The Greens will push Labor to back key parts of its new environment strategy – including a $2bn nature fund – in exchange for crucial support of the opposition’s climate change policy in the Senate.
Flagging the party’s readiness to horse-trade over energy policy if Labor wins the election, the Greens senator Sarah Hanson-Young said the party was not afraid to use its numbers on the crossbench to extract stronger commitments from Bill Shorten on the environment.
The Labor leader has announced a baseline and credit scheme for polluters emitting more than 25,000 tonnes of carbon dioxide a year using the existing safeguard mechanism, but the party has also promised to provide concessions to trade-exposed heavy industries such as steel, aluminium and LNG.
The Greens, whose support may be critical for Labor to pass its climate policy through the Senate even if it wins a majority in the House of Representatives, say the scheme does not go far enough. It wants Labor to scrap plans to allow polluters to buy carbon credits from overseas, while also forcing them to pay for their damage to the environment.
The party is also pushing for a ban on all new coal mines, and wants existing approvals for the controversial Adani project reviewed.
The Greens climate change spokesman, Adam Bandt, has already expressed frustration with the shadow climate change spokesman, Mark Butler, who declared before the election was called the Australian parliament must end the current stalemate and back Labor’s climate policy in the event of a Shorten victory, otherwise politicians will betray the next generation. Bandt says Labor is in no position to issue ultimatums.
Hanson-Young, who is fighting to keep her South Australian Senate position at next month’s election, will unveil the Greens’ environment policy on Wednesday along with Bandt.
The centrepiece of the policy is the new nature fund, which would invest $2bn a year to protect Australian flora and fauna from invasive species, create new safe havens for threatened mammals and fund the development of recovery plans for at-risk species. The fund will also pay for 10,000 qualified “environment managers”, and boost the number of Indigenous rangers.
“In any negotiation with Labor over climate and the environment, we are going to be putting front and centre our extinction crisis and the need to protect and restore our environment,” Hanson-Young told Guardian Australia.
“What we are putting very clearly today is that this has to be part of the climate conversation.”
She said big polluters should be forced to invest in environmental programs because “they are the ones wrecking the joint”.
Hanson-Young said there was an expectation from voters that Labor’s environment policy was better than the Liberal party’s, but the opposition needed to come under more pressure to flesh out its plans.
“Really they haven’t been held to account over it at all yet; they have got no detail, they haven’t put any money on the table.”
At Labor’s national conference last year, Shorten committed to introducing a new environment act and creating a new commonwealth environmental protection authority after coming under pressure from the party’s Labor Environment Action Network, but is yet to provide details.

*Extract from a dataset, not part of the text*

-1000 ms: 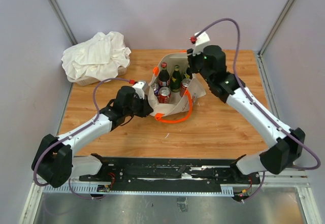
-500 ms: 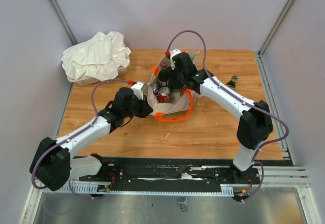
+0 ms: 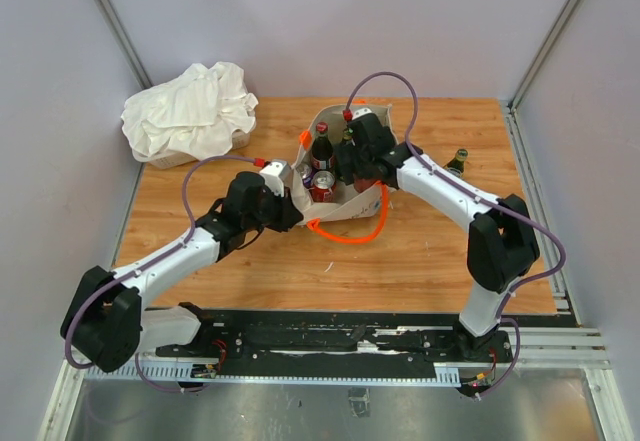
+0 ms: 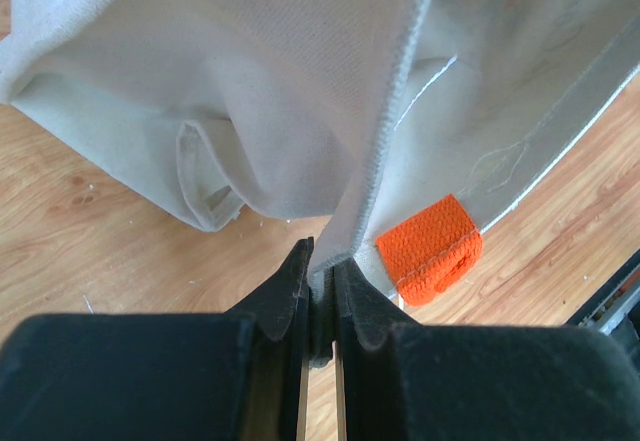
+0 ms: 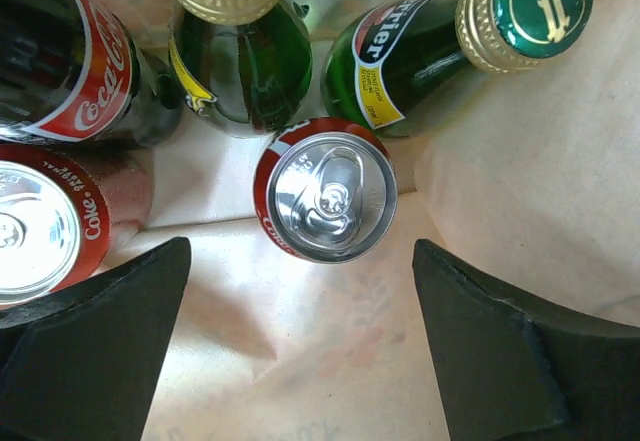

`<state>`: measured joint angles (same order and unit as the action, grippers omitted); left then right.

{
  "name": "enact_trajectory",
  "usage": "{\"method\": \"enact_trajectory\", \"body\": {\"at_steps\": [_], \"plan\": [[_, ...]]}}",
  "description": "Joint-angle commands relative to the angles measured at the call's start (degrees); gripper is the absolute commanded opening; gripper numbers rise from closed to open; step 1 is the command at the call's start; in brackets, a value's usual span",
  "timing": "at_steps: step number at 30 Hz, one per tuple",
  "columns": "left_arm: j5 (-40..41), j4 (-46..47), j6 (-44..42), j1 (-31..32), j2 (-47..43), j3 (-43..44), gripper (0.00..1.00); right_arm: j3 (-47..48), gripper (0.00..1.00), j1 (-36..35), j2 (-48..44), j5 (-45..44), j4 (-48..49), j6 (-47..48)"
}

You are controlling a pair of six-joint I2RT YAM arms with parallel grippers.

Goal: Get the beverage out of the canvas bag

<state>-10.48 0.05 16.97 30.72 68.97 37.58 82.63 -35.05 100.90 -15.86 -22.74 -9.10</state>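
Top external view: closest to the near edge, the left gripper [image 3: 296, 201] pinches the left rim of the canvas bag [image 3: 345, 206]. Left wrist view shows its two fingers [image 4: 290, 286] pressed together with a thin fold of the beige bag [image 4: 300, 81] squeezed between them. An orange strap end [image 4: 430, 249] is sewn on just beside them.

The bag sits on the wood worktop [image 3: 420, 251], about halfway between the left and right edges and closer to the far edge than the near one. It is beige and boxy, and its mouth opens upward. One orange loop handle [image 3: 350, 236] hangs out over the wood on the near side.

The right gripper [image 3: 352, 171] reaches down into the bag's mouth. In the right wrist view its fingers [image 5: 90, 351] are wide apart, one on each side of a red can [image 5: 325, 196], with gaps between them and the can. The can is red with a shiny silver top and a pull tab. It stands up straight, top facing the camera, so its long side runs up and down.

Left of it is a second red can [image 5: 35, 231]. Past them stand a cola bottle [image 5: 70, 61] with a red label and two green bottles [image 5: 240, 51] with gold and green caps.

Farther off, another green bottle [image 3: 457, 161] is outside the bag near the right edge. A white cloth heap [image 3: 190, 111] fills the far left corner.
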Motion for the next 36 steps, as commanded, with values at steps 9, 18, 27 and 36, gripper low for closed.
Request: {"method": "enact_trajectory", "body": {"at_steps": [9, 18, 27, 36], "plan": [[2.2, -2.5, -1.7, -0.5, 3.4, -0.6, 0.0, -0.7, 1.0, 2.8, 4.1, -4.7, -1.9, -4.8], [2.1, -2.3, -2.0, -0.5, 5.1, 0.6, 0.01, -0.1, 0.97, 5.0, 7.3, -1.7, -0.1, -5.3], [2.1, -2.4, -2.2, -0.5, 6.4, 1.3, 0.0, 2.3, 0.92, 5.1, 9.4, -0.1, 1.3, -4.4], [2.1, -2.5, -2.3, -0.5, 7.2, 2.3, 0.01, 4.6, 0.44, 5.7, 11.5, 0.3, 1.3, -3.4]]}}
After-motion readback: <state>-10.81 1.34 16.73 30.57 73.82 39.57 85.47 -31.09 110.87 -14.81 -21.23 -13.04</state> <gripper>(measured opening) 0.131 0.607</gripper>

The Wilderness Society has called on the major parties and potential crossbenchers to commit to an overhaul of environmental protection laws and the establishment of new independent regulatory agencies before Australians cast their votes on 18 May.
Hanson-Young said the Greens in the Senate would “hold the Labor party to its promises on the environment”.
The Greens environment policy also proposes a new network of marine parks, including the Great Barrier Reef, and the outlawing of oil and gas exploration in the Great Australian Bight.